■ **Your goal**
Could you retype the lines below, starting at the line holding "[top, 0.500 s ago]" and stopping at the line holding "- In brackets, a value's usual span", inclusive? Copy them exactly and drop the images.

(Entries taken from a collection)
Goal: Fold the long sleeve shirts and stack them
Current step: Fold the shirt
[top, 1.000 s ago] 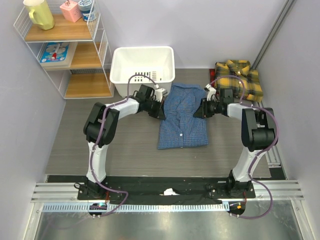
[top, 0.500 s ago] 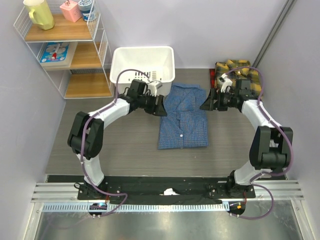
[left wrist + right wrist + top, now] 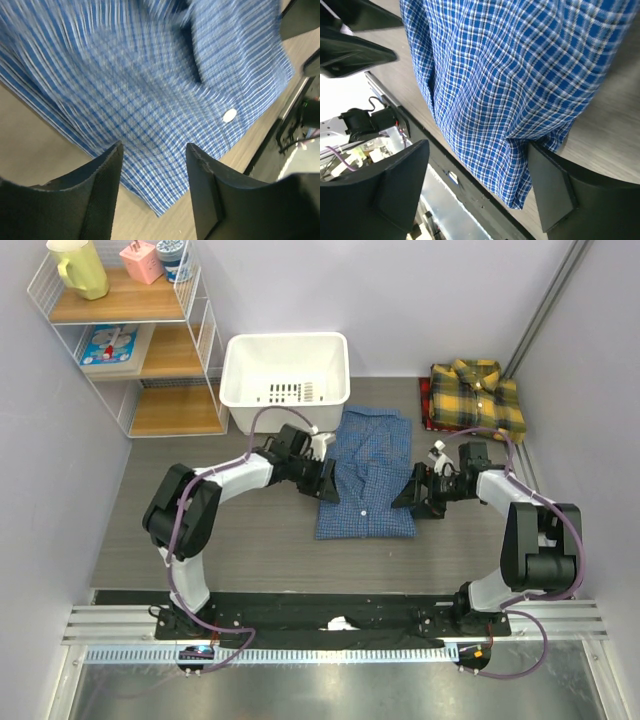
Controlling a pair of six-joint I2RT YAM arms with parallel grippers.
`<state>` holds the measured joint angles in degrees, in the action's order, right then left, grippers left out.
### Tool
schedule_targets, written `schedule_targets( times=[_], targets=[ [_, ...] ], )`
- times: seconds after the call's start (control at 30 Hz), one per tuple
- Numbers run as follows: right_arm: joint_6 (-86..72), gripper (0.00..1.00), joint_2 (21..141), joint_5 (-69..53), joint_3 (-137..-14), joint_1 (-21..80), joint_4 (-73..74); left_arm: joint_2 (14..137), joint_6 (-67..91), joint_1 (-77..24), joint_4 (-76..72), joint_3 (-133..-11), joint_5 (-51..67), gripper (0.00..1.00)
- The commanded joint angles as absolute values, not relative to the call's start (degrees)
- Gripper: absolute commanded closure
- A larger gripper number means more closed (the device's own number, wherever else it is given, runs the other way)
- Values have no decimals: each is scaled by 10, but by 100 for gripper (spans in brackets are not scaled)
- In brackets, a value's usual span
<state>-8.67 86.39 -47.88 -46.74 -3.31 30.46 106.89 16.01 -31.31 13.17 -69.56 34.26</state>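
From above, the left end effector [image 3: 322, 480] sits at the left edge of the blue shirt [image 3: 368, 475], which lies flat on the counter [image 3: 250, 540]. The right end effector [image 3: 415, 496] is at the shirt's opposite edge, so the cloth spreads between the two. The plaid shirt [image 3: 478, 396] lies folded well beyond the right end effector, toward the far corner. A white basket [image 3: 285, 370] stands just beyond the left one.

In the left wrist view, the left end effector [image 3: 155, 147] has its fingers [image 3: 100, 192] apart, clamped on nothing. The blue shirt [image 3: 150, 75] fills the space ahead of them, and its corner reaches down between them. A white button [image 3: 229, 115] shows ahead to the right.

In the right wrist view, the right end effector [image 3: 477, 150] is spread wide, with the blue shirt [image 3: 510, 65] lying ahead and hanging between its fingers [image 3: 395, 187], ungripped.
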Motion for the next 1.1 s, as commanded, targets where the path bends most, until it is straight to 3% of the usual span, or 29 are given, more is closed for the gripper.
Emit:
schedule_targets(
  times=[0.0,0.07,0.1,0.2,0.4,0.43,0.57,0.7,0.77,1.07],
  targets=[
    [-102,19,868,-504,-450,-31,301,1075,194,-316,144,-658,335,55],
    [-91,23,886,-497,-447,-31,301,1081,205,-315,158,-643,334,62],
    [-85,26,891,-486,-449,-31,303,1083,207,-316,165,-639,335,71],
    [-48,30,914,-485,-461,-31,341,1078,211,-317,187,-626,346,80],
    [-43,37,890,-480,-461,-25,420,1030,206,-343,234,-592,373,84],
    [-39,37,888,-474,-462,-25,436,1022,207,-346,234,-588,383,84],
    [-3,20,875,-482,-516,-28,519,980,177,-359,264,-581,432,81],
    [16,19,852,-461,-585,-48,536,924,128,-333,220,-603,417,72],
    [11,18,852,-451,-617,-48,493,948,111,-332,219,-657,384,68],
    [-5,22,954,-447,-714,-47,388,1179,38,-352,279,-890,324,66]
  ],
)
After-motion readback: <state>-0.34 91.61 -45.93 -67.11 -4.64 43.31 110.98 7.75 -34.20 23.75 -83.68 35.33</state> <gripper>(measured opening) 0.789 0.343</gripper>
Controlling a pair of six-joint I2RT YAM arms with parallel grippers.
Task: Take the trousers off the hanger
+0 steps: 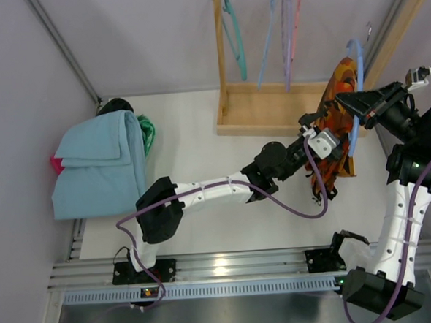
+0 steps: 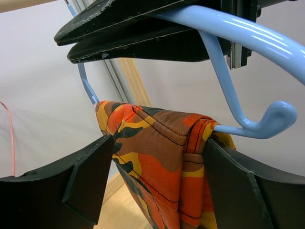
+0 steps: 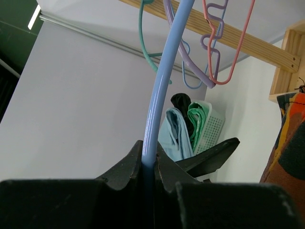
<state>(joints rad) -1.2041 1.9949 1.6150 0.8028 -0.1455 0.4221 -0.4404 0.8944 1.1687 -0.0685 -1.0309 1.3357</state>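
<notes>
Orange camouflage-print fabric trousers are draped over the lower bar of a light-blue plastic hanger. They are at the right side of the white table, by the right end of the wooden rack.

The hanger is clamped between the closed fingers of the right end effector and is held up off the table. In the right wrist view the blue rod is seen running straight up out of the pinched jaws.

The left end effector is reached across from the left and is set at the folded top of the trousers. Its fingers are spread apart, one on each side of the fold where it is hung over the bar. The fabric is seen just beside the right-hand finger; contact cannot be confirmed. The hooked end of the bar is seen sticking out past the fold.

Elsewhere:
- A light-blue folded cloth is laid at the far left of the table.
- A white perforated plastic basket with green and black fabric inside is seen next to it.
- A teal plastic hanger is hung on the rack.
</notes>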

■ **Exercise response**
[top, 0.500 s ago] 
[left wrist + right wrist + top, now] 
Controlling a pair of six-joint I2RT YAM arms with parallel grippers.
`<state>` holds the measured joint angles in degrees, in the action's order, right then left, grippers left out.
### Tool
schedule_targets, written `schedule_targets( times=[_], targets=[ [_, ...] ], )`
- times: seconds after the call's start (control at 30 Hz), one per tuple
- Numbers run as follows: right_arm: joint_6 (-86..72), gripper (0.00..1.00), joint_2 (21..141), joint_5 (-69..53), joint_3 (-137..-14), joint_1 (-21..80), joint_4 (-73..74); left_arm: joint_2 (14..137), joint_6 (-67..91), joint_1 (-77..24), joint_4 (-76..72), joint_3 (-133..-11), joint_5 (-51..67), gripper (0.00..1.00)
- The commanded joint angles as absolute values, not relative to the call's start (degrees)
- Gripper: absolute commanded closure
- A larger gripper number means more closed (the device's own number, wherever else it is given, runs the other way)
- Values have no decimals: each is scaled by 10, but by 100 for gripper (spans in brackets are not scaled)
- In brackets, a value's usual span

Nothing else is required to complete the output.